--- WHAT THE EXERCISE ASKS ---
The expected output is each line in the data below that includes the string "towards".

--- TASK MATERIAL ---
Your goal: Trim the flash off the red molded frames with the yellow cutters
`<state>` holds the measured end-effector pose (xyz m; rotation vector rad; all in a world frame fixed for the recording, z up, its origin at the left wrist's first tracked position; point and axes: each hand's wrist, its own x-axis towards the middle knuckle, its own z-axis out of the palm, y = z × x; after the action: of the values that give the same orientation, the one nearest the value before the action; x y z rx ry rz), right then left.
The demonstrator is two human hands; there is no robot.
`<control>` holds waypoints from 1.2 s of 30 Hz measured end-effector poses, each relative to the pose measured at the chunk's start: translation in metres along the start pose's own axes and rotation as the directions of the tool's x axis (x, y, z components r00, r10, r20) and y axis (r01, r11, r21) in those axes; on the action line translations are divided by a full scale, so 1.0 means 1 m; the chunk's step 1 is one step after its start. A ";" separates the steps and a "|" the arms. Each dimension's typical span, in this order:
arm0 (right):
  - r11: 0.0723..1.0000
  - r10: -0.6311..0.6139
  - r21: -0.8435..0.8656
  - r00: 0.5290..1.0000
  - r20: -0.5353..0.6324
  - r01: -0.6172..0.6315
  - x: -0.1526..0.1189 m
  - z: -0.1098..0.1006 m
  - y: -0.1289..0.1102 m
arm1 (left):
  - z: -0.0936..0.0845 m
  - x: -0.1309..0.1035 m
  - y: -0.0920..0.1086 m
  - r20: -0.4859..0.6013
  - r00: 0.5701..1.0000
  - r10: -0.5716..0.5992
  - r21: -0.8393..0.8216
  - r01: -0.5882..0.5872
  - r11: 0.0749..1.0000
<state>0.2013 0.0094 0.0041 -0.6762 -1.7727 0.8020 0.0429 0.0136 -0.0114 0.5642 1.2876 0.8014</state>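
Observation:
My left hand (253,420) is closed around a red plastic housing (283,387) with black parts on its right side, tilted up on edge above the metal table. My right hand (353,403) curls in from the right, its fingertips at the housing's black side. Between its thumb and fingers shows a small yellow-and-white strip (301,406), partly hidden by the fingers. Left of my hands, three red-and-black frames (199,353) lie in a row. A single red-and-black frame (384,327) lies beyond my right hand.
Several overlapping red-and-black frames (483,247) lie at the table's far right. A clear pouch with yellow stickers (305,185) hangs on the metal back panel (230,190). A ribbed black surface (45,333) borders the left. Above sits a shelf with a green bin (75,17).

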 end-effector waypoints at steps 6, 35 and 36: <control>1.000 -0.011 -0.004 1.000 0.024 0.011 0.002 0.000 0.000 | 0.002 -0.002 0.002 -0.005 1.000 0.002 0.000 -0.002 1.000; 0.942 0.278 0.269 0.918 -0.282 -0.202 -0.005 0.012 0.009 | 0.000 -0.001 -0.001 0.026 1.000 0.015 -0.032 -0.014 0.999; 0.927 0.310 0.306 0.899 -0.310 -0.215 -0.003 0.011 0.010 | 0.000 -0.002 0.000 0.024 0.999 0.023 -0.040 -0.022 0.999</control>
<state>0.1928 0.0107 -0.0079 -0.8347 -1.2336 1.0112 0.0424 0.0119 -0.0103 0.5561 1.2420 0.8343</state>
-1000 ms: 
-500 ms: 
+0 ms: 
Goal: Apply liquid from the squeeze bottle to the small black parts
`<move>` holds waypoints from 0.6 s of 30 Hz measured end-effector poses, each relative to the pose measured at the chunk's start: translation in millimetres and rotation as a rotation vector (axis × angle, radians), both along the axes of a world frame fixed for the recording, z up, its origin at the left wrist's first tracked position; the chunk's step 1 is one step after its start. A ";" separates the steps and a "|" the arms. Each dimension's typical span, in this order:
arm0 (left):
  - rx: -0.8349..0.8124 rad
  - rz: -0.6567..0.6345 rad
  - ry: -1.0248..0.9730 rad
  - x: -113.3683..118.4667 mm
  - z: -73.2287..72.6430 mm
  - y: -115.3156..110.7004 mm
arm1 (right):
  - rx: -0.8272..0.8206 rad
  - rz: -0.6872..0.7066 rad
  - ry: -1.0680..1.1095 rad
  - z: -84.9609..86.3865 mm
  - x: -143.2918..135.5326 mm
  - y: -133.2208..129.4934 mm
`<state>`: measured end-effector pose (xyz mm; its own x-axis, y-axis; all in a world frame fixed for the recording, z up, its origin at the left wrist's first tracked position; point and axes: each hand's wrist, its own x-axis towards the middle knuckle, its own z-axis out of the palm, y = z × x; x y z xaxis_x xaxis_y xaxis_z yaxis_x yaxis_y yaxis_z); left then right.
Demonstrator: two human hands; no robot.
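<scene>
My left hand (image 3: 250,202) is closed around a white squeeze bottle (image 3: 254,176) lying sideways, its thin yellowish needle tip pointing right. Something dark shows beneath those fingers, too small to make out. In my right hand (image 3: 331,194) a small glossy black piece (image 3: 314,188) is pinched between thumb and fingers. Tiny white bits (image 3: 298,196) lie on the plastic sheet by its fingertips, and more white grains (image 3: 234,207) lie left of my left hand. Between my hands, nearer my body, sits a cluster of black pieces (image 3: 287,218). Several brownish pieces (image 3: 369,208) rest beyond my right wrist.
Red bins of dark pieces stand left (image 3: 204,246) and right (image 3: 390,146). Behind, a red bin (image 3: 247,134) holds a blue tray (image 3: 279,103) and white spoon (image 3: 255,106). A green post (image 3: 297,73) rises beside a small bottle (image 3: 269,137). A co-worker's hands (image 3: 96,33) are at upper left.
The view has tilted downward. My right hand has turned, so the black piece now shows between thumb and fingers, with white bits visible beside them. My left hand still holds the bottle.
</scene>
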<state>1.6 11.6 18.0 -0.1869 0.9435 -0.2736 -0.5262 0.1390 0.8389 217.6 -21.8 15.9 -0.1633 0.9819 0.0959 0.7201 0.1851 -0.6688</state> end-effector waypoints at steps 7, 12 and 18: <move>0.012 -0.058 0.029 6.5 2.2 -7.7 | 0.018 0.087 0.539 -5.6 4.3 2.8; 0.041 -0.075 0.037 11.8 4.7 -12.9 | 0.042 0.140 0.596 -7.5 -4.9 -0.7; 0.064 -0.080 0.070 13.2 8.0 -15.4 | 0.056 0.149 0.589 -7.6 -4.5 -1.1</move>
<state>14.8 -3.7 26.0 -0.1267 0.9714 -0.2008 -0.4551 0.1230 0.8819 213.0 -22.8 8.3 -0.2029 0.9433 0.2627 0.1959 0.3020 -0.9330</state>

--- SOLVED EXERCISE ---
`<state>` holds the measured end-effector pose (xyz m; rotation vector rad; all in a world frame fixed for the recording, z up, its origin at the left wrist's first tracked position; point and axes: each hand's wrist, its own x-axis towards the middle knuckle, its own z-axis out of the palm, y = z × x; after the action: of the values that give the same orientation, the one nearest the value before the action; x y z rx ry rz), right then left.
`<state>`: measured end-effector pose (xyz mm; its own x-axis, y-axis; all in a world frame fixed for the recording, z up, its origin at the left wrist's first tracked position; point and axes: each hand's wrist, its own x-axis towards the middle knuckle, its own z-axis out of the palm, y = z × x; x y z xaxis_x xaxis_y xaxis_z yaxis_x yaxis_y yaxis_z); left then right.

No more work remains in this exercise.